Well, one possibility would be to:

1. figure out where most of the code that ends up in MELPA lives (since
   it seems to be the target so far):

   ~/src/github.com/melpa/melpa/recipes master
   ❯ grep :fetcher * | sed 's/.*:fetcher \([a-z]*\).*/\1/' | sort | uniq -c | 
sort -rg
   3393 github
    156 wiki
     44 git
     38 bitbucket
     26 gitlab
      9 svn
      4 cvs
      2 darcs
      2 bzr
      1 hg

   given that the wiki data is reachable from github (via
   https://github.com/emacsmirror/emacswiki.org) that means that at
   least 96.6% of the target is present on github one way or the
   other.

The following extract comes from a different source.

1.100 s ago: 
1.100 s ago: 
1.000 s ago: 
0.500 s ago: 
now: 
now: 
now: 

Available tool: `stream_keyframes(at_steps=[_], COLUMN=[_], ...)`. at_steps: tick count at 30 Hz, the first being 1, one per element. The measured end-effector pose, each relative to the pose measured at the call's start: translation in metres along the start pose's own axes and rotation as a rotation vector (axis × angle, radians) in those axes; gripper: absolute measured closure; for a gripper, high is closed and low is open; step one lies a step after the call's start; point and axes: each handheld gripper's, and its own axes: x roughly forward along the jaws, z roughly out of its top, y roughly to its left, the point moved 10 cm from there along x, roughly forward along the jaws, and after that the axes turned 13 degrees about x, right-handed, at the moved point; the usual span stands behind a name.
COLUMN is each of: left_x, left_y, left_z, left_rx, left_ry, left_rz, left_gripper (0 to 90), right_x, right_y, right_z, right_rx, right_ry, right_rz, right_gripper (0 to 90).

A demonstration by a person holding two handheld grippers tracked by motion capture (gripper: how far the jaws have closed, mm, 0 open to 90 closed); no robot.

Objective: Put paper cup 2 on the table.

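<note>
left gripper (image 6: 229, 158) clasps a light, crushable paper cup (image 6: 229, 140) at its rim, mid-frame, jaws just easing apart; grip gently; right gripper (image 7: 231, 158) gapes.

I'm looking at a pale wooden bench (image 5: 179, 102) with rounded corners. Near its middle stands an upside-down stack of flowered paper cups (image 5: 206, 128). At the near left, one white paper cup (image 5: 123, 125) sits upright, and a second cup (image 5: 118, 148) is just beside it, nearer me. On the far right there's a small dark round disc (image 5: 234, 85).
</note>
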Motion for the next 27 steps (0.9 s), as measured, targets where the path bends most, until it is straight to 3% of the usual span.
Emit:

I'm too lazy to extract real trends, but this share is
   slowly growing
   
   | 07/2012 | 07/2013 | 07/2014 | 07/2015 | 07/2016 | 07/2017 |
   |---------+---------+---------+---------+---------+---------|
   |    89.8 |    92.4 |      94 |    95.8 |    96.5 |    96.6 |

2. use the fact that github data is published weekly as a BigQuery
   dataset (https://cloud.google.com/bigquery/public-data/github) to
   perform fancy queries on it: like what are the emacs repositories
   that went from 1 contributor last week to 2 contributors this week,
   crosscheck with paperwork data and identify who to go after next.
   An example of what has already been achieved using those tools:
   https://kozikow.com/2016/06/29/top-emacs-packages-used-in-github-repos/

That's kind of handwavy and vaguely creepy (then again, any kind of
automatic detection of what I might be doing to "help me being a better
member of the community" is gonna creep me out no matter what), but most
of the data is definitely readily available.

Yann.

-- 
The worst sort of protection is confidence.  The best defense is suspicion.